What a wonderful thing when a city’s audience base sustains an arts organization for two decades or more. Koresh Dance Company’s 20th anniversary year is upon us, and the company proved that it deserves this longevity with its fall season opener at the Suzanne Roberts Theatre Thursday evening. The program was simply a stunner with in-your-face, all-out dancing by  the 10-member troupe.

I have observed in the past that Koresh’s programs are not usually particularly  varied, but this pastiche of “agonizingly chosen” excerpts from his favorite works (as Roni Koresh expressed  it before the show) gave the lie to that.

With his Israeli and jazz-based background, Koresh (who just turned 50) often uses socio-historical, folk, and biblical motifs with wit and playfulness, sensuality and menace.
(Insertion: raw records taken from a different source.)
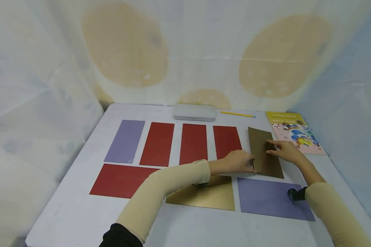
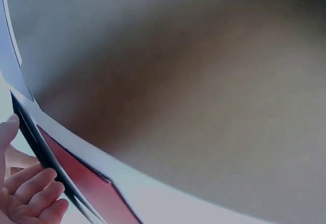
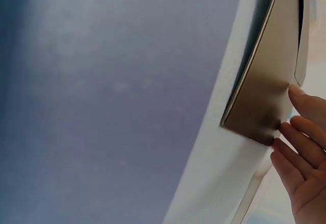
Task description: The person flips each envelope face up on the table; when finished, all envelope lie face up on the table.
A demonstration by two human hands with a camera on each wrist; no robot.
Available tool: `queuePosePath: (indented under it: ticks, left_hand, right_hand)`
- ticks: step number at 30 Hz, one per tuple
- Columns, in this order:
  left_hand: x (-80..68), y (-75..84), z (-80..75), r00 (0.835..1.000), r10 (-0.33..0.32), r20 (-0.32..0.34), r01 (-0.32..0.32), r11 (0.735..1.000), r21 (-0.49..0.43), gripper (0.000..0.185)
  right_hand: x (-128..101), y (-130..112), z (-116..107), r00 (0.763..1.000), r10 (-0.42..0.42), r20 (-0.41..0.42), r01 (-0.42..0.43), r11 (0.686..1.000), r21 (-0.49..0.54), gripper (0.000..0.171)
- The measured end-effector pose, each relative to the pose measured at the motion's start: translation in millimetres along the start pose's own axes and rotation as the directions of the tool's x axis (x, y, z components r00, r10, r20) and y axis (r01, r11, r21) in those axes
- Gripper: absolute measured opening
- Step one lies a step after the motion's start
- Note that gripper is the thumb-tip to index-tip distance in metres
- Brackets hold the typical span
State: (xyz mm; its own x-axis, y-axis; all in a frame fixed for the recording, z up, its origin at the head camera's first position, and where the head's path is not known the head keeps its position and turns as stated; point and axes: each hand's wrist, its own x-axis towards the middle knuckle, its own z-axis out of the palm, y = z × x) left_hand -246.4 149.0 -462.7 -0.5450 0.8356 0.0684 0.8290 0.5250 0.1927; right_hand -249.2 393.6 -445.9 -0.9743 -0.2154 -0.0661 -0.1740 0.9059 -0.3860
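A gold envelope [image 1: 264,163] lies lengthwise at the right of the table, one side edge slightly raised in the right wrist view. At its left edge my left hand [image 1: 236,162] holds it, thumb and curled fingers at the rim. From the right side, my right hand [image 1: 285,151] touches its upper face with thumb and forefinger. Those right fingers [image 3: 300,152] look fairly straight in the right wrist view. Beneath my left forearm another gold envelope [image 1: 201,199] is partly covered. A purple envelope [image 1: 266,197] lies below my right hand.
Red envelopes [image 1: 157,144] and a purple one [image 1: 125,140] form the back row; a wide red envelope [image 1: 120,180] lies front left. Behind them are a grey metal case [image 1: 194,112] and a yellow pencil [image 1: 238,114]. A colourful booklet [image 1: 296,133] lies beyond my right hand.
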Motion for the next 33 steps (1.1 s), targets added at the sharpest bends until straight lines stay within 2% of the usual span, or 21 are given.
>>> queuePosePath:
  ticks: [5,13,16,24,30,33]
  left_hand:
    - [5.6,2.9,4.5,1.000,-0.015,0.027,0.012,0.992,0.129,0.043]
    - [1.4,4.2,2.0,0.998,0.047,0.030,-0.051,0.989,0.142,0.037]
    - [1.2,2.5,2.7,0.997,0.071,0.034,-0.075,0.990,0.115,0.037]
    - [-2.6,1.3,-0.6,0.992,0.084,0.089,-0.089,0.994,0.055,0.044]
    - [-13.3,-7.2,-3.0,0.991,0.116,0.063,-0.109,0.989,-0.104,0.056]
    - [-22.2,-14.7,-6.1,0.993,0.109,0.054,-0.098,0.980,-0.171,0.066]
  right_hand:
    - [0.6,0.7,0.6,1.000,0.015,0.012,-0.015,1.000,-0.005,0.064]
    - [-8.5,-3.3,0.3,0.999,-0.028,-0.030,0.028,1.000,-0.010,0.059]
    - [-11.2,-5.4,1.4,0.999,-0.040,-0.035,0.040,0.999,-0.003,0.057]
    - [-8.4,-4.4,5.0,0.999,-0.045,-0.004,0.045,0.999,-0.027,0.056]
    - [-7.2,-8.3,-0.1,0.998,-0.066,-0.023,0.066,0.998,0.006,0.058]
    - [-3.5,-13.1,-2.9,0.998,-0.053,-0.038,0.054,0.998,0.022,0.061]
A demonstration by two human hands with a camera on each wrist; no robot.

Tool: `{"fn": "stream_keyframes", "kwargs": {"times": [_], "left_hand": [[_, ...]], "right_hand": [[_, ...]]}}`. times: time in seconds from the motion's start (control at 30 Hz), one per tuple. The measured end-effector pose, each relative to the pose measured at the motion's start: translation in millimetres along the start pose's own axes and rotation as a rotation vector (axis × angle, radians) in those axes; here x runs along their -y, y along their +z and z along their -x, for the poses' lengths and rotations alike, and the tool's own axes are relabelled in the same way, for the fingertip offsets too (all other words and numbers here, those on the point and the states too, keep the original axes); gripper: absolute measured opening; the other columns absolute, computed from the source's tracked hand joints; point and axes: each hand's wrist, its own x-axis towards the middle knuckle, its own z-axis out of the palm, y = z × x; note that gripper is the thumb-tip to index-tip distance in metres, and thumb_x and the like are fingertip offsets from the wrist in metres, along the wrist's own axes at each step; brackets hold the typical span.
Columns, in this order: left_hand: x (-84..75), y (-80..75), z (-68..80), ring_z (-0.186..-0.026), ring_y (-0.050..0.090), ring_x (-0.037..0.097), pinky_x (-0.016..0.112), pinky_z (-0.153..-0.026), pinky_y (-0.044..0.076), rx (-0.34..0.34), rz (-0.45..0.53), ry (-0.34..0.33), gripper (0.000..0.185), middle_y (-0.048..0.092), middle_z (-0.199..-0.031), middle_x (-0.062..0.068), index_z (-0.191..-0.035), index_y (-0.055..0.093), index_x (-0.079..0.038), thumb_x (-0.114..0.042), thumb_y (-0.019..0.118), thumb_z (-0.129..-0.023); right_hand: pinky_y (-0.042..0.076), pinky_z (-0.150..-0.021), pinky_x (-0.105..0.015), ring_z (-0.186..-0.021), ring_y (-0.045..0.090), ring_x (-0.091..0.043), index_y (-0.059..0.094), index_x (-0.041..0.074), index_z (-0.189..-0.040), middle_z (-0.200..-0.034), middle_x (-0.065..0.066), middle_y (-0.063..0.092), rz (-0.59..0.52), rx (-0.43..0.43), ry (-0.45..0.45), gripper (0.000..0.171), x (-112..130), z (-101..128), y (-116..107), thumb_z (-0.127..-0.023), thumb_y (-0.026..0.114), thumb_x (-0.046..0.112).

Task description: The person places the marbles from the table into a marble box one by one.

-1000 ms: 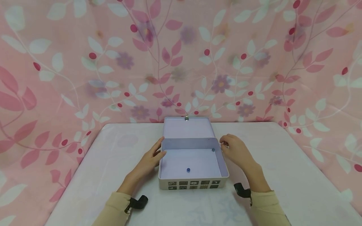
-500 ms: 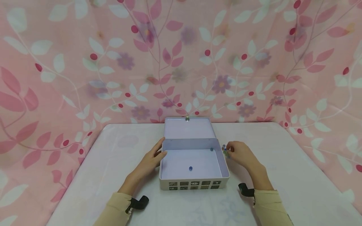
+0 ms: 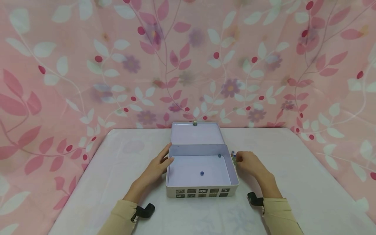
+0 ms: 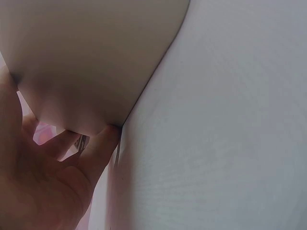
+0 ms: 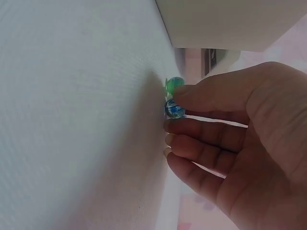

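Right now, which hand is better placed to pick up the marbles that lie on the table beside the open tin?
The right hand. Its fingertips already touch the marbles on the table, just right of the tin. The left hand rests against the tin's left wall, across the box from them.

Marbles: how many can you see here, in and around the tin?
4. Two marbles lie inside the open tin: one mid-floor, one by the far right corner. Two more lie on the table at the right hand; it may hide others.
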Motion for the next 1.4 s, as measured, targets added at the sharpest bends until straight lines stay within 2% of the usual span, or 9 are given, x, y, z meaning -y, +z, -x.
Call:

His 1992 Facing the Sun opens with a steam engine’s glaring headlight bearing down on the audience and the chug of a train. In this epic work the full company faces the menace of the Holocaust while heroically striving to remain committed to their community until one by one they are shot dead

If I have not said enough about Melissa Rector’s dancing over the years, here’s this: After 20 years with Koresh, she is still just about the best-trained dancer in the city. I don’t know how it’s possible to keep improving while other dancers would be declining, but she does.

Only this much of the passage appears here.